The Downside: Repeating Bosses and Environments
The result is fun but sketchy. The game essentially has three environments, one in ice caverns, one in a burning underworld and one in what appears to be a modern American city overrun by fire demons. The game looks decent, but there is certainly a lack of variety.
The lack of variety is even more pronounced in the boss battles that end levels. The first boss you meet in the game you will fight again repeatedly in all the ice levels, and while it gains a few more attacks as you proceed, it is always essentially the same and you always beat it in the same way (a mix of standard attacks ending with QTE sequences in which you press whatever button the game tells you to press, although once to my surprise I managed to vanquish a boss by knocking him off a cliff).
After the ice levels, you begin running into a fire boss. Not only do you fight this boss over and over at the end of multiple levels, but it really isn’t all that different from the ice boss that preceded it. In fact, while there are numerous boss battles in the game, I would say there are only perhaps 3, maybe 4, distinct bosses in the game. While in many games boss battles are a high point, in Thor they just drag the game down, and the developers would have been better off having less of these battles rather than forcing players to continuously fight the same one.

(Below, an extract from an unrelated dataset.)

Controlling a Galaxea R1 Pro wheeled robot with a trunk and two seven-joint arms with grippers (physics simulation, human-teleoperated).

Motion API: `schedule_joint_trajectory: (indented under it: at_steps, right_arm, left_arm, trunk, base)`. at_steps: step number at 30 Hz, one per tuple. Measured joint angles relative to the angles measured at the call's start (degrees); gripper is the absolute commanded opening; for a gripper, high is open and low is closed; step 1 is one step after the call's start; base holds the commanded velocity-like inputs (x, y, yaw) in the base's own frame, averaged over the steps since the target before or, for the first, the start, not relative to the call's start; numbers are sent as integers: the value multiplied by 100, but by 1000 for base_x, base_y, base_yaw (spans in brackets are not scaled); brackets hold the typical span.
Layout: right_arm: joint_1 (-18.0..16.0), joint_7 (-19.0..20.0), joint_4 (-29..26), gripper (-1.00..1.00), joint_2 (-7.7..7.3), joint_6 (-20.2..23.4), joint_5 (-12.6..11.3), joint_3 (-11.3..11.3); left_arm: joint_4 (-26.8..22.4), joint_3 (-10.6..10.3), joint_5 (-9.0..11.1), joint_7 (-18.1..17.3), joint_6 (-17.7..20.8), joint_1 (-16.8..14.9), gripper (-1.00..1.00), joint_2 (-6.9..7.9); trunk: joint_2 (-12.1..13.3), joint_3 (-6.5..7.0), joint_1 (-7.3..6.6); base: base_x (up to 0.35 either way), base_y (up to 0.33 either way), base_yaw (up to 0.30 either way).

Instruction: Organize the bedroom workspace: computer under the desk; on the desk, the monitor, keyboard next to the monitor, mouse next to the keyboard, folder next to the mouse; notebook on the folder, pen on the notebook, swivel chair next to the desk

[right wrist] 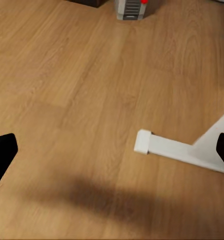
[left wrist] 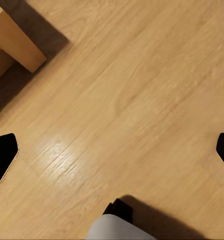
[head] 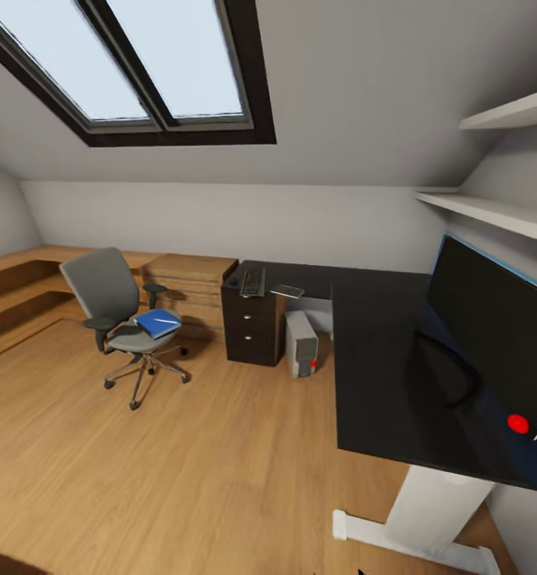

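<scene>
Two sets of fingers, left (left wrist: pixel 112 150) and right (right wrist: pixel 112 150), spread wide over bare oak floor (head: pixel 180 463), carrying nothing, presumably parked for driving. Blue folder (head: pixel 157 323) on swivel chair (head: pixel 113 307) seat at ten o'clock, awaiting transfer. Keyboard (head: pixel 252 281) on surface (head: pixel 380 359) at twelve; computer (head: pixel 302 343) beneath; monitor (head: pixel 492 339) at three. No readable writing anywhere.
</scene>
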Motion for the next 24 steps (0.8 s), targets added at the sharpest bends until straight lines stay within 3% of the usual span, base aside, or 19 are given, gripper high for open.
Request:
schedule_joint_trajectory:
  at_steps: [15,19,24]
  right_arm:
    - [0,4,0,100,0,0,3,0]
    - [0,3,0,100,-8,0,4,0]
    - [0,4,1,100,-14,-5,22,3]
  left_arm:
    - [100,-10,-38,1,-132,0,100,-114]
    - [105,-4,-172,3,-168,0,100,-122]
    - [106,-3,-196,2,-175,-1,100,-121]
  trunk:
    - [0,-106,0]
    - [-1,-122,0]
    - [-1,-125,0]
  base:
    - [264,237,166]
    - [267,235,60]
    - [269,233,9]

The Verdict: Flawed But Still a Fun Ride
In spite of its flaws, I really enjoyed Thor. In fact, this is the most fun I’ve had playing a game since January’s Lost in Shadow, although that is as much a reflection on the quality of this year’s crop of Wii games as it a measure of Thor’s excellence. You could not call it a great game, or a memorable one, but being a so-so god is still better than being no god at all.